Task details — In the material below, print every line exactly and omit the pictures.

Recorded data —
•••

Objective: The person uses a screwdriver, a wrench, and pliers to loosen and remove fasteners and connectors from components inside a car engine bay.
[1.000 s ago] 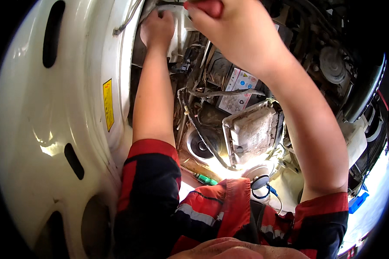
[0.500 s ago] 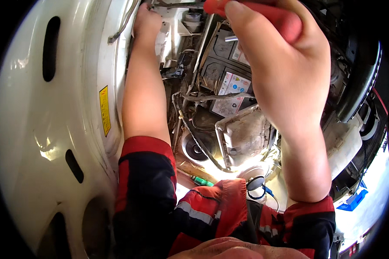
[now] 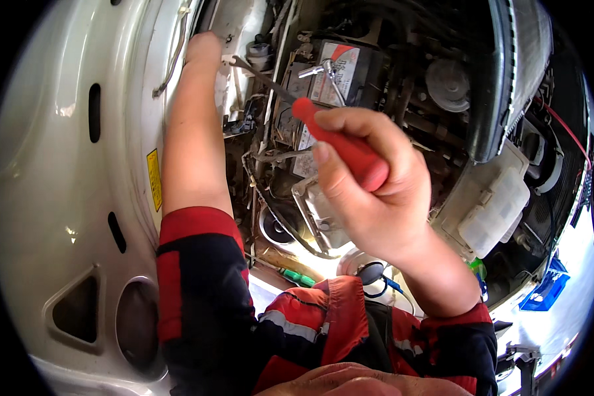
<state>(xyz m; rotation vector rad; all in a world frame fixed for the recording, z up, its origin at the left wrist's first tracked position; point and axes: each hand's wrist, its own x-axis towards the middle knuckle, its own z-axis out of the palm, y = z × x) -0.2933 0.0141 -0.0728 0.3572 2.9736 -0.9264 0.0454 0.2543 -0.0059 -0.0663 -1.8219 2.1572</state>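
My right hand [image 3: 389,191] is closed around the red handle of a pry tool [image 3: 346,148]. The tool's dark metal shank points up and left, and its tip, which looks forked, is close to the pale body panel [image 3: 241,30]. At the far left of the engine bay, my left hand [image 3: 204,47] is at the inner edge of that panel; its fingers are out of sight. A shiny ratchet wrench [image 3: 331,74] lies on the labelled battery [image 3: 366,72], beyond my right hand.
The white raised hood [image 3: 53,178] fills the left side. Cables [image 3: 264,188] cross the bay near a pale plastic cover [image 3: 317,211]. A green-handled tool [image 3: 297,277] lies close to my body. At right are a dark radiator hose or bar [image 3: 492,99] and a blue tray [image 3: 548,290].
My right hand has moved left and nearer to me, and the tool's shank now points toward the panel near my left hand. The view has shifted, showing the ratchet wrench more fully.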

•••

Answer for the task —
Objective: The person uses a screwdriver, a wrench, and pliers to loosen and remove fasteners and connectors from components inside a car engine bay.
[1.000 s ago] 
[0.500 s ago] 
[now] 
<state>(xyz m; rotation vector rad; all in a world frame fixed for the recording, z up, its origin at the left wrist's first tracked position; point and axes: each hand's wrist, its own x-axis towards the middle knuckle, its own z-axis out of the palm, y = z × x) -0.2933 0.0141 -0.0728 0.3572 2.9736 -0.9264 0.0454 0.2543 -0.0059 -0.0663 -1.8219 2.1572</state>
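My right hand [image 3: 389,191] is closed around the red handle of a pry tool [image 3: 346,148]. The tool's dark metal shank points up and left, and its tip, which looks forked, is close to the pale body panel [image 3: 241,30]. At the far left of the engine bay, my left hand [image 3: 204,47] is at the inner edge of that panel; its fingers are out of sight. A shiny ratchet wrench [image 3: 331,74] lies on the labelled battery [image 3: 366,72], beyond my right hand.
The white raised hood [image 3: 53,178] fills the left side. Cables [image 3: 264,188] cross the bay near a pale plastic cover [image 3: 317,211]. A green-handled tool [image 3: 297,277] lies close to my body. At right are a dark radiator hose or bar [image 3: 492,99] and a blue tray [image 3: 548,290].
My right hand has moved left and nearer to me, and the tool's shank now points toward the panel near my left hand. The view has shifted, showing the ratchet wrench more fully.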

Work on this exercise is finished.